Wouldn’t it be great if we could use milestone trackers for something besides making people feel bad about themselves? It seems we only use milestones to use against people at performance review time. Ask anyone where the milestone results are for past years you won’t get anything useful back. It’s possible milestone history can be used to measure the success or failure of changes to PM practices over time. This can only be done if milestone history is saved year-over-year.

Organizing the Data

As were figuring out what data we want to collect we need to think about what formats we store it in so that we can use more easily use the data with modern data science tools. Storing files in proprietary formats like MS Office products makes getting at big data very difficult. Ways should be found to store data in flat text files at a minimum, maybe databases for larger data stores. This is not new ground. I think people working in data science have to think about this on a daily basis. But in large corporations, a huge portion of the data is tied up in Microsoft software. A bit shift in behavior needs to happen.

Using the Data

Assuming we identify good potential sources of data, and collect the data in a way that makes the data easy to use, we still need to analyze the data. But that’s the fun part. If we have the discipline to execute the first two steps, there’s little doubt that people will analyze the data in many different useful ways. Studying data generated from real projects may help us understand how large projects really develop. The main way we describe projects today is with Gannt charts. Gannt charts are very useful, and I wouldn’t want to give them up. But Gannt charts do not capture the real chaos in any large development program. Task B does not actually start cleanly when Task A is neatly completed and I would guess a fair fraction of the work that is completed in a program never had a clear home in the Gannt chart shown to management or the customer. Looking at historical data through a lens other then Gannt charts may help us understand patterns in how resources are expended to complete tasks in real life. Learning from this exercise may create new ways to estimate new projects or monitor the health of existing ones.

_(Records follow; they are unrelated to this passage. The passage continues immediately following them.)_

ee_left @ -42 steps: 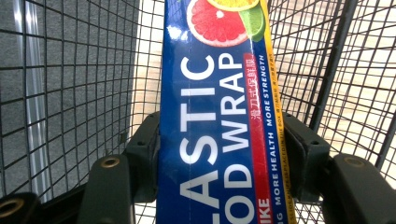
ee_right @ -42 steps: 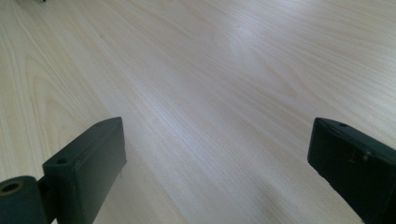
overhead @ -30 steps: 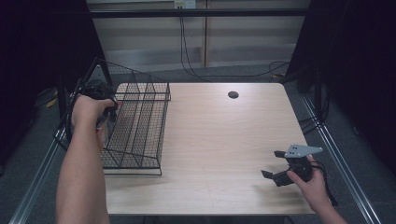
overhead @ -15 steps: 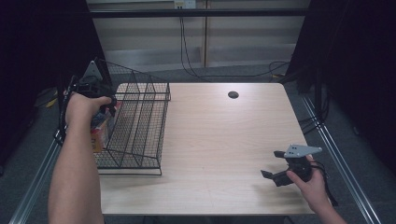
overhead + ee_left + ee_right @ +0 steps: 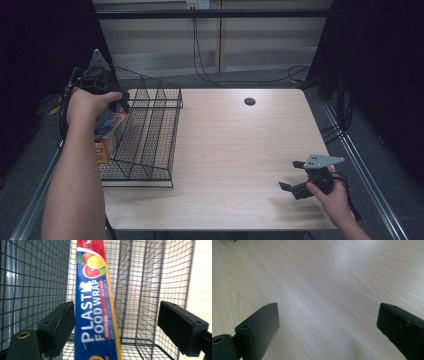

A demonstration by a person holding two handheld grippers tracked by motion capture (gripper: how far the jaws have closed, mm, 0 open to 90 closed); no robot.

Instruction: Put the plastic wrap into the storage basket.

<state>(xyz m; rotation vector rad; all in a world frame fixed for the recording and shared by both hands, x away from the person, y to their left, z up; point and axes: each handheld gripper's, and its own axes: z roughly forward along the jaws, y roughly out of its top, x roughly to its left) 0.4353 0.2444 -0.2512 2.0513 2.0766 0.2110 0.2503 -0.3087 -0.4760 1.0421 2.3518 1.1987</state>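
Since a second ago the left gripper (image 5: pixel 116 104) has lifted off the long blue-and-red cardboard box of plastic food wrap (image 5: pixel 96 307) and its jaws have just been opening; in the left gripper view they stand well apart with the box between them, near the left pad (image 5: pixel 61 325) but pressed by neither, so nothing is held. That box now leans on end inside the black wire basket (image 5: pixel 150 140) at the table's left edge, its printed face toward the basket's left wall, visible through the mesh in the high view. The step in hand appears to be the release and withdrawal, and it goes best if the gripper rises straight up along the box, keeping both pads clear of the cardboard and the wire, so the leaning box is not dragged or tipped. Bare pale wooden table (image 5: pixel 240 150) lies in the middle. Far right, near the front edge, the right gripper (image 5: pixel 295 186) rests low over the tabletop in the person's hand, jaws wide and empty, well apart from the basket, and can wait there.
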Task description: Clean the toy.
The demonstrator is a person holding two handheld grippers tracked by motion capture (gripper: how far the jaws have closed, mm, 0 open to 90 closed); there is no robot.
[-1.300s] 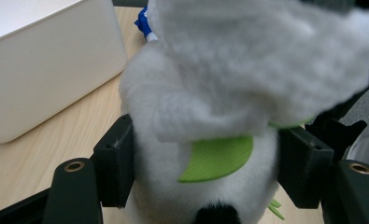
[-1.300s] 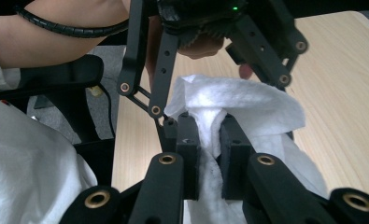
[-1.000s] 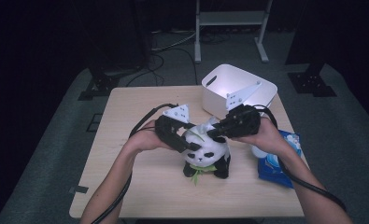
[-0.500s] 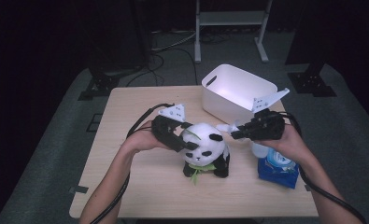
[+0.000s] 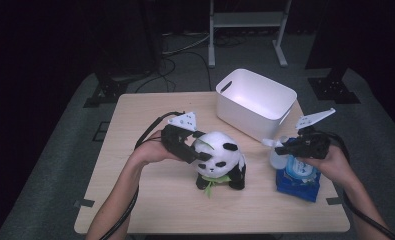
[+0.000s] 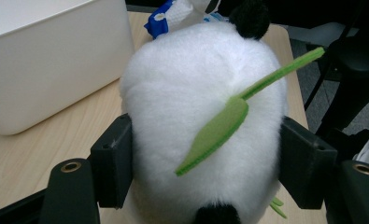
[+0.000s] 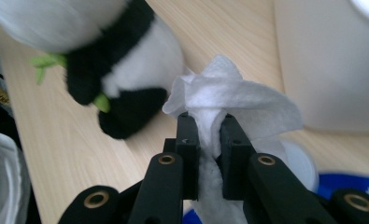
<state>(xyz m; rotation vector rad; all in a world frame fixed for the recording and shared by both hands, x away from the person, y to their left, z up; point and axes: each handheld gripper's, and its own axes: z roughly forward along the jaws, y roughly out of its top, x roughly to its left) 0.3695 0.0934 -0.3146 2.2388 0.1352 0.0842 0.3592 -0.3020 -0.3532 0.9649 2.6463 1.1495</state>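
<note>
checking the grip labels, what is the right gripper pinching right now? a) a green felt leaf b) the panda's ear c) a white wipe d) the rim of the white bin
c: in the right gripper view the right gripper has both jaws pressed on a crumpled white wipe, apart from the plush panda and the white bin.

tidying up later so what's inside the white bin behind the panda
The high view looks into the white bin past its near wall: the far inner wall and part of the floor show bare white. The floor strip right behind the near wall is covered, so something flat there would go unseen.
</note>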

1: Powerpoint and Excel, maybe with macros.
2: When I mention program management. I mean program management for complex physical projects. Think rockets, planes, cars. I do not mean software project management which may or may not be similar - I don’t know.
3: I am not making a statement on the entertainment value of the new styles. I miss post play in basketball and baseball is even more boring than it was.
4: I don’t think these steps are profound. Any new problem that wants to use it’s data probably uses something like this without thinking about it.